Peskov dijo que las tensiones actuales en la frontera ruso-ucraniana son excesivas, por lo que Moscú insiste en una respuesta concreta por parte de Washington a su propuesta sobre garantías de seguridad. “Insistimos en obtener una respuesta directa a nuestras preocupaciones, una respuesta concreta a nuestras propuestas muy claras”, precisó el vocero presidencial.

Un estatuto de neutralidad

El vocero dijo también que Rusia no contempla una invasión al país vecino como una opción posible. “Nadie está amenazando a nadie con una acción militar. Sería una locura hacer eso. Pero estamos listos para tomar medidas en contra”, precisó.

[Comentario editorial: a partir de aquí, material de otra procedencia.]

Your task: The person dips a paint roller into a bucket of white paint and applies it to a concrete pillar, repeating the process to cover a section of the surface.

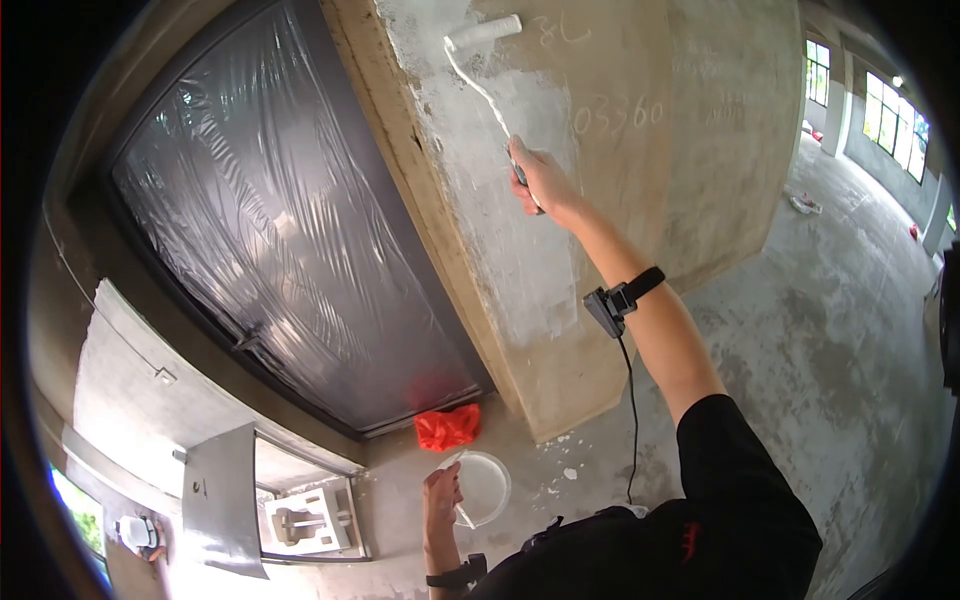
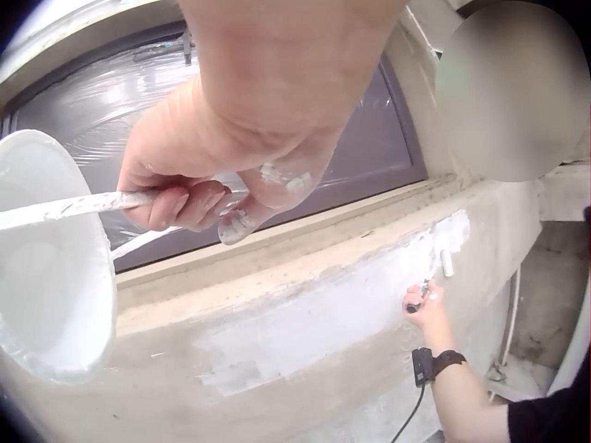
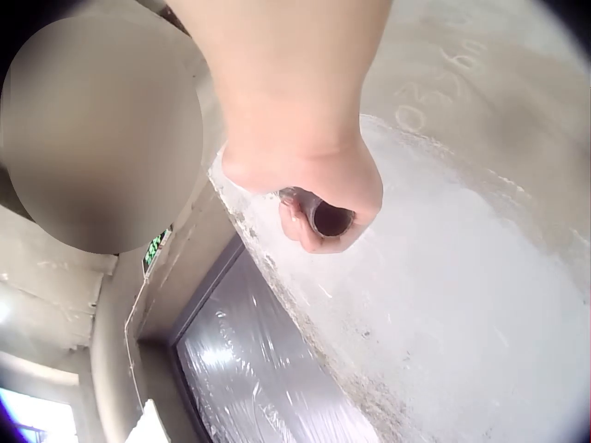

Lo más sencillo, en las actuales condiciones, sería que la comunidad internacional interviniera con un sentido positivo para establecer un estatuto de neutralidad y renunciar al despliegue de armas de destrucción masiva. Moscú está dispuesta a ello, y de hecho, envió a la Casa Blanca el borrador de un proyecto de acuerdo en torno a la crisis, donde señala unas líneas rojas que giran alrededor de la idea de que de ninguna manera va a permitir que instalen arsenales en su frontera. Pero Washington responde con intransigencia alegando un supuesto derecho a expandirse militarmente, de la mano de la OTAN.

Una de las complejidades de la crisis de Ucrania en la actualidad radica en que, sí, Rusia ha dicho que la idea de “invadir a Ucrania” está descartada por completo. Pero otra cosa es que la falta de resultados en su reclamación a Estados Unidos y la OTAN, pidiendo garantías de seguridad, caiga en el vacío.

Respuesta predecible

En este evento, dicen los expertos, es razonable que desde el Kremlin se produzca una ‘respuesta fuerte’. De hecho, Rusia anunció “medidas militares”. ¿Cuáles? Como mínimo colocar “misiles nucleares tácticos en Bielorrusia, Kaliningrado y otras regiones estratégicas. Podría producirse la anexión de la región del Donbass, al este de Ucrania con el beneplácito de la población, mayoritariamente rusoparlante. Incluso ocupar militarmente la región de Mariupol, al sur del Donbass, para organizar un cinturón de seguridad. Pero el Kremlin tendría una importante resistencia de otros sectores de población, no tan afectos a su política.

Un paso semejante, consecuencia de la actitud intransigente de las potencias occidentales, no traería sino nuevas complejidades y el riesgo de poner al mundo, de nuevo, al borde de una guerrea nuclear, que, como dijo Einstein, se sabe cómo empieza, pero no cómo termina.